Based on the same assumptions as above, once you’ve taken your tax-free lump sum:
If you started your plan on your: | You could buy an annuity that gives you: |
25th birthday | £4,610 a year |
35th birthday | £3,310 a year |
45th birthday | £2,180 a year |
55th birthday | £1,160 a year |
When we worked those figures out, we assumed that:
- you’re buying a single annuity that pays the same amount every month for the rest of your life, and for no less than five years
- you haven't chosen to switch your payments to a loved one after your death.
Because your payments won’t rise with inflation, in real terms their value could go down over the years.
If you’re thinking about buying an annuity now, it’s important to shop around to find the right product for you. Another option is drawdown. Putting your pension pot into drawdown means you leave your money invested for you to take out as and when you need it.
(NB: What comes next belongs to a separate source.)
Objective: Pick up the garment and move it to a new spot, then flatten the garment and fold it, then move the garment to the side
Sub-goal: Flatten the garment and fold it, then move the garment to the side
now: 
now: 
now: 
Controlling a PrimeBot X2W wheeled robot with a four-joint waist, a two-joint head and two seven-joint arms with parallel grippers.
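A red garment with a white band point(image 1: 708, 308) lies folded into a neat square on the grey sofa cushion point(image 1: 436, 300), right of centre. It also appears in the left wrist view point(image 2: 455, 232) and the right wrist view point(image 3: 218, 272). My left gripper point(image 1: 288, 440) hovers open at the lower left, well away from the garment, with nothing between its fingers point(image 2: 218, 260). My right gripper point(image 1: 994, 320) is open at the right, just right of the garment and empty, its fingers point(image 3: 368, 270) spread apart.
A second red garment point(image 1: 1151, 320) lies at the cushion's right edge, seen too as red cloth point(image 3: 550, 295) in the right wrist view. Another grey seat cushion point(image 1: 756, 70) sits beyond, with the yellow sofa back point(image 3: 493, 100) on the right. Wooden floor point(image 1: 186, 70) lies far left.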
The money left invested could grow to replace some or all of the money you drawdown, though its value could also drop. You can also run out of money, so unlike an annuity your payments aren’t guaranteed. There are other options available to think about when it comes to accessing your pension savings, so before you make a decision you should make an appointment with Pension Wise, a free government guidance service from MoneyHelper.
And remember, these calculations don’t include your State Pension. You might also have other sources of income to factor in. Adding them all together will give you a sense of how much your retirement income could end up being.
FAQs
The best amount to invest depends on your circumstances just now and the kind of retirement you’re aiming for. If you’re not sure how much to save, visit the Retirement Living Standards website.
No! It’s best not to wait until you’re 40 to start saving, but if you’ve reached 40 with either no or a small pension there’s still plenty of time to save more. If you plan to retire when your State Pension kicks in, you could have 25+ years of retirement saving time ahead of you.
Working out your ideal retirement income will help you see what your pension pot size should be at 40. For example, the Retirement Living Standard's say that for a moderate standard of living you’d need £31,300 a year, if you're living outside of London. If you qualify for the full new State Pension, in 2024/25 that's £11,502.40 a year, so you’ll need to be on track to have enough to create an extra retirement income of about £19,797.60 a year when you retire.
Some people think that by 30 years old, you should have one year of your annual salary invested in your pension pot. So for example, if you’re 30, earn £25,000 a year and have a pot worth £25,000, you’re on track. But really, there’s no right or wrong answer. It’s good to have some money saved, but the ideal amount depends on your pay, circumstances and long term retirement goals.